"Introducing LFM2-8B-A1B: Liquid AI's On-Device Mixture-of-Experts Model with 8.3B Parameters, Activating 1.5B Parameters per Token"

**Liquid AI Unveils LFM2-8B-A1B: A Compact, High-Capacity Mixture-of-Experts for On-Device Use**

Liquid AI has introduced LFM2-8B-A1B, a pioneering Mixture-of-Experts (MoE) model designed to operate efficiently on resource-constrained devices like smartphones, laptops, and embedded systems. Unlike most MoE models optimized for cloud batch serving, LFM2-8B-A1B is engineered to deliver high performance within tight memory, latency, and energy budgets.

**Model Architecture: Balancing Efficiency and Capacity**

LFM2-8B-A1B retains the LFM2 ‘fast backbone’ and incorporates sparse MoE feed-forward blocks to enhance capacity without significantly increasing active compute. The backbone consists of 18 gated short-convolution blocks and 6 grouped-query attention (GQA) blocks.

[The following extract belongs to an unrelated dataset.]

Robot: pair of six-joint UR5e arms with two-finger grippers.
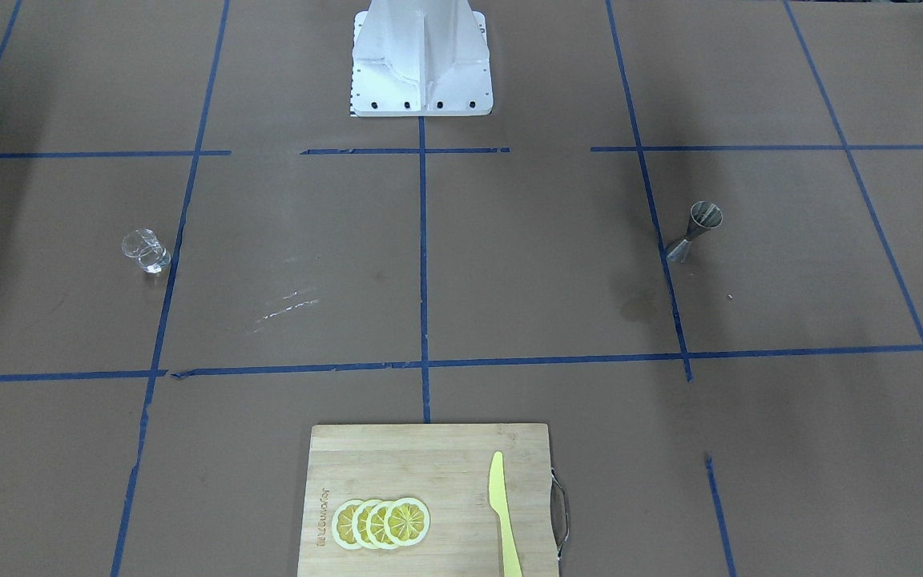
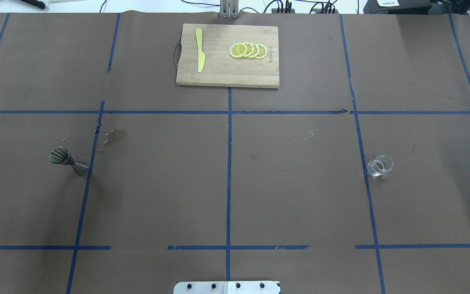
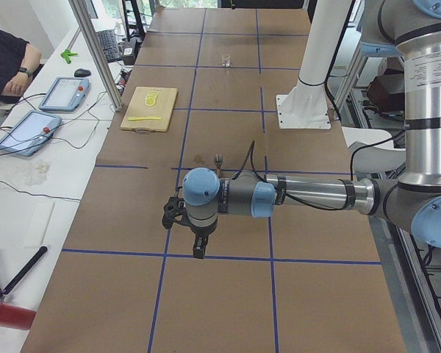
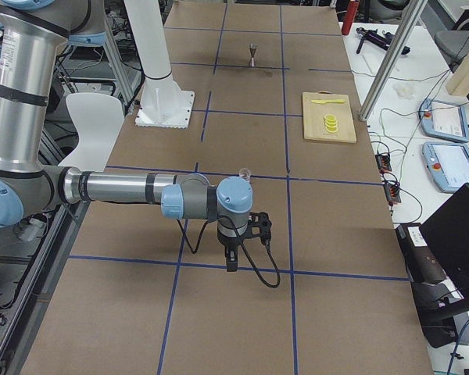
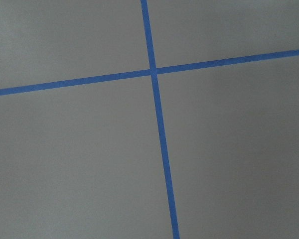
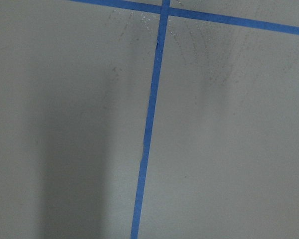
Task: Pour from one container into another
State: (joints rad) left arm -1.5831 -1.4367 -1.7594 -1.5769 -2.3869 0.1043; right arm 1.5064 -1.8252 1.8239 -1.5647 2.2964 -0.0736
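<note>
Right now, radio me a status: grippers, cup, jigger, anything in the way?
Left gripper, right gripper: hovering, touching neither vessel, jaws unreadable. Glass cup, jigger upright, far apart. No object between them.

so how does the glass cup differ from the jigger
The glass cup is clear and straight-sided; the jigger is shiny steel, pinched at the waist. The glass cup stands on the robot's right side, the jigger on its left. Both are small and upright.
</note>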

All layers, except the first two, include an MoE block, with the first two remaining dense for stability. Each MoE block comprises 32 experts, and a router selects the top 4 experts per token using a normalized-sigmoid gate and adaptive routing bias to balance load and stabilize training. With a context length of 32,768 tokens and a vocabulary size of 65,536, the model was pre-trained on approximately 12T tokens.

This architecture keeps per-token FLOPs and cache growth bounded by the active path (attention + four expert MLPs), allowing the model to specialize across domains such as multilingual knowledge, math, and code—use cases that often suffer with very small dense models.

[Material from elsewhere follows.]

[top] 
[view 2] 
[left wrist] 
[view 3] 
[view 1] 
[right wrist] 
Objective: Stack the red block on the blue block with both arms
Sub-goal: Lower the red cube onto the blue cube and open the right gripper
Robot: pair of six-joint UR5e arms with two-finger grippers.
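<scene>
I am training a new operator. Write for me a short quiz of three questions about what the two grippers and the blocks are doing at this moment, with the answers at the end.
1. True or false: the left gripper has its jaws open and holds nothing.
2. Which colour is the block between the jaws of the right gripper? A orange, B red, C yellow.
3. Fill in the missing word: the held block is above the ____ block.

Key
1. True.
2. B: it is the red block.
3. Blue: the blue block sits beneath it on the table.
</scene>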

**Performance: Speed and Quality**

Liquid AI reports that LFM2-8B-A1B outperforms Qwen3-1.7B in CPU tests using an internal XNNPACK-based stack and a custom CPU MoE kernel. The model demonstrates comparable quality to 3-4B dense models while keeping the active compute near 1.5B. Performance is showcased using int4 quantization with int8 dynamic activations on AMD Ryzen AI 9 HX370 and Samsung Galaxy S24 Ultra, with claims framed as per-device comparisons against similarly active models.

On accuracy, LFM2-8B-A1B delivers competitive instruction-following and math performance within the small-model band, and improved knowledge capacity relative to LFM2-2.6B, consistent with its larger total parameter budget. It achieves this across 16 benchmarks, including MMLU/MMLU-Pro/GPQA (knowledge), IFEval/IFBench/Multi-IF (instruction following), GSM8K/GSMPlus/MATH500/MATH-Lvl-5 (math), and MGSM/MMMLU (multilingual).

**Deployment and Tooling**

LFM2-8B-A1B ships with Transformers/vLLM for GPU inference and GGUF builds for llama.cpp. The official GGUF repo lists common quants from Q4_0 (~4.7 GB) up to F16 (~16.7 GB) for local runs. For CPU validation, Liquid AI uses Q4_0 with int8 dynamic activations on AMD Ryzen AI 9 HX370 and Samsung Galaxy S24 Ultra, where LFM2-8B-A1B shows higher decode throughput than Qwen3-1.7B at a similar active-parameter class. ExecuTorch is referenced for mobile/embedded CPU deployment.

**Key Takeaways**

– **Architecture & routing**: LFM2-8B-A1B combines an LFM2 fast backbone with per-layer sparse-MoE FFNs, using 32 experts with top-4 routing via normalized-sigmoid gating and adaptive biases, resulting in 8.3B total parameters and ~1.5B active per token.
– **On-device target**: Designed for phones, laptops, and embedded CPUs/GPUs, quantized variants fit comfortably on high-end consumer hardware for private, low-latency use.
– **Performance positioning**: Liquid AI reports LFM2-8B-A1B is significantly faster than Qwen3-1.7B in CPU tests and aims for 3-4B dense-class quality while keeping an ~1.5B active path.

**Editorial Comments**

LFM2-8B-A1B demonstrates the practicality of sparse MoE below the usual server-scale regime. By integrating an LFM2 conv-attention backbone with per-layer expert MLPs (except the first two layers), the model keeps token compute near 1.5B while lifting quality toward 3-4B dense classes. With standard and GGUF weights, llama.cpp/ExecuTorch/vLLM paths, and a permissive on-device posture, LFM2-8B-A1B is a concrete option for building low-latency, private assistants and application-embedded copilots on consumer and edge hardware.